People. Between my lectio divina and my lectio ficta*, I think I’ve stumbled upon one humongous reason why Catholic fiction is not flying off the shelves.  Let me see if I can put it into words.

This should be good, since, admittedly, I’ve put precious little into words of late. So, by “should be good,” I mean, “might be pretty bad.”

I used to finish every book I picked up.  It seemed good form.  Funny how having kids forces one to become picky with how one spends every blessed drop of time.  Hence why, as I admitted during last June’s Sabbath Rest Book Talk , I’ve returned Kristin Lavransdatter, Anna Karenina, and not to leave the boys out, those krazy Karamazov kids back to the library unfinished.  Now, I adore Hugo and Dickens, so you can’t say that I balk at thick books just by virtue of their thickness.  Once kids came along, however, if I don’t care deeply about your story within the first chapter, I’m probably going to put it down.

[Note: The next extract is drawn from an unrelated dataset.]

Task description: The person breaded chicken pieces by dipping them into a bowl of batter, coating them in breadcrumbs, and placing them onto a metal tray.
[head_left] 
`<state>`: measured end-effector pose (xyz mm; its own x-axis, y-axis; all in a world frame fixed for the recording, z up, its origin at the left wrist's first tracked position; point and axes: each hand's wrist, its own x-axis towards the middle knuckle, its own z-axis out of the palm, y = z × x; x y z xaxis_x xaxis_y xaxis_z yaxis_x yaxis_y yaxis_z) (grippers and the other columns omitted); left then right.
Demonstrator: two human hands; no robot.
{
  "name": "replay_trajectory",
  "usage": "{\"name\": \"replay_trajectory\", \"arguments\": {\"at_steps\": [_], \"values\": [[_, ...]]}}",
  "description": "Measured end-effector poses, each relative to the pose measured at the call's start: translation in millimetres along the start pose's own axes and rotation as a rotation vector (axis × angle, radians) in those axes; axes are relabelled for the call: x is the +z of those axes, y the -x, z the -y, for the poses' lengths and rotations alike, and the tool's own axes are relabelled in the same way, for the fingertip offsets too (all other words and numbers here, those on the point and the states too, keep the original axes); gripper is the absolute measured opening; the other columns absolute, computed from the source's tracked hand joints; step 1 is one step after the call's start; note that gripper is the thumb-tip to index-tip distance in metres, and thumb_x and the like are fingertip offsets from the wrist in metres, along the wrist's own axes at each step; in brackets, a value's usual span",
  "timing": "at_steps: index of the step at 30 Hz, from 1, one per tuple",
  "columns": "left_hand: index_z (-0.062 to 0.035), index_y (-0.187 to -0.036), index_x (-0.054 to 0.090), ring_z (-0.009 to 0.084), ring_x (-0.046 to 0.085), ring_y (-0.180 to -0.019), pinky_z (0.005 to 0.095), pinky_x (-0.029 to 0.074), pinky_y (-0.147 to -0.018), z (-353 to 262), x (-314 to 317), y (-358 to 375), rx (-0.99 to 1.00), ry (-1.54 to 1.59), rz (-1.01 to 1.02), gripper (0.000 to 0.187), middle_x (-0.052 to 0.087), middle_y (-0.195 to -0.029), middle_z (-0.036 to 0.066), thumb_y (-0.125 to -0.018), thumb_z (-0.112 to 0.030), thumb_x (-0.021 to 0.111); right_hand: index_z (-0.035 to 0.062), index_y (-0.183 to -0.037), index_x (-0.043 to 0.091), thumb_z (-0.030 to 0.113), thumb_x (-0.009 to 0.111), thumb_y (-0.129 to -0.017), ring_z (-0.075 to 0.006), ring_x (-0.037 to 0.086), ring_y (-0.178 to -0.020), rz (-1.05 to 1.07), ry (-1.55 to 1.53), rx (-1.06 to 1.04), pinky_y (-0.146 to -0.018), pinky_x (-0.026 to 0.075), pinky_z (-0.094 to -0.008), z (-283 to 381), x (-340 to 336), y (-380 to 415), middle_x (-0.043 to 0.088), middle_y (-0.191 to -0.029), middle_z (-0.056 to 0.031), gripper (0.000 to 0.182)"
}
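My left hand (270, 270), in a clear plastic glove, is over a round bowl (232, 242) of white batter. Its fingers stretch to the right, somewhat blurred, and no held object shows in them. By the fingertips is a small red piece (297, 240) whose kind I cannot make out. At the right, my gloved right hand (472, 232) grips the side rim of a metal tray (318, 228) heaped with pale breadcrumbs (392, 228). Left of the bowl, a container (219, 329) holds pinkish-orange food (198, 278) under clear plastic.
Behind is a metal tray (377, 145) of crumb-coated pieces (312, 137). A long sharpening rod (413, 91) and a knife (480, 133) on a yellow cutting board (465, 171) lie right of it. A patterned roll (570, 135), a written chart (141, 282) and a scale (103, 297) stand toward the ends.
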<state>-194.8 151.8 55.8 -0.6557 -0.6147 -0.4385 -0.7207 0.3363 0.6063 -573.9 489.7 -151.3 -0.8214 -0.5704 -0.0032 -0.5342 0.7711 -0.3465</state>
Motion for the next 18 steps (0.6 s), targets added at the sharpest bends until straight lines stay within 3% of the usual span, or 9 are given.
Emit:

I picked up a book** recently that I gave more than that first chapter, because it was a fun concept.  I put it down around a third of the way through.  Why? Because it was written in a world that totally ignores a dimension of the human experience that I know exists because I have willingly experienced it–but is considered cumbersome to the current culture at large… so cumbersome that most people either act like it doesn’t exist or they don’t even know it’s there.  

I’ve been struggling to come up with an adequate metaphor.  Let’s try this: it’s like someone wrote a book in which we don’t ever need to breathe. I’m not talking about an author keeping out descriptions of breathing because they have no bearing on the story. No.  But imagine an author writes a space opera in which humans go zipping from planet to planet with no actual life support system.  Human characters just go swimming through the vacuum of space, no protection from radiation, no oxygen, no water source, no, um, waste disposal…

Most readers would be all like, “You’re kidding, right? Reality isn’t like that.” We can only suspend our disbelief so far before the story becomes untenable…

… unless, that is, the reader has already written off the necessity of life support before picking up the novel. 

Time to drop the metaphor. In the novel I put down, there was a lot of sex.

“ERIN!” you gasp.  “YOU SCREAMING HYPOCRITE! WHAT HAVE YOU BEEN READING!?!?”

Chill, mes amis.  There literally was nothing graphic in there, which is why I got as far as that first third in the first place. Anyway. By “sex,” I mean there were a lot of genital relationships of various types alluded to on every page.  All operated on the assumption that there is a complete lack of any transcendent dimension applicable in those relationships.  There was only a historic past for these characters and a panting present.  There was no future. There was no eternity.

Now, either you know exactly what I’m talking about or you think I’m rattling off nonsense.

For those of you who know what I mean, you know there’s certain entertainment that just leaves you a teeny bit empty inside, even if you found it, well, entertaining:

  • the show that displays violence like it’s no big deal, completely ignoring how murder shatters the murderer’s soul
  • the movie that tries to tell you that a violent sexual relationship never destroys the characters’ trust in each other, the world and themselves, because, hey, there’s no magic wand like “consent,” and there are no such things as regrets when you’ve waved said magic wand
  • the song that sings the praises of date rape and ignores our current reality of sexual harassment

If you’re in the “Erin is rattling off nonsense again” camp… dude, I have no idea how to reach you.  Seriously, I don’t.  If I knew, I’d have tried it by now.  If you are convinced that the most transcendent thing about utilizing your genitals for your well-deserved pleasure is the c-word (which is “consent,” in case you thought it was something else)… what can I say?

If you’ve already written off the need for life support simply because you’ve never been in space, how can I convince you that that vacuum will kill you, whether you acknowledge it or not?  And why would you want to read any books that tell you, “Hey, you know, if you don’t acknowledge biological reality, you’re probably going to die?”

I mean, who wants to pay cash money for that kind of downer?

Of course, I kind of like you and don’t want you to die.  Still my not wanting you to die has nothing to do with your consent, so you can write that off, too, cantcha?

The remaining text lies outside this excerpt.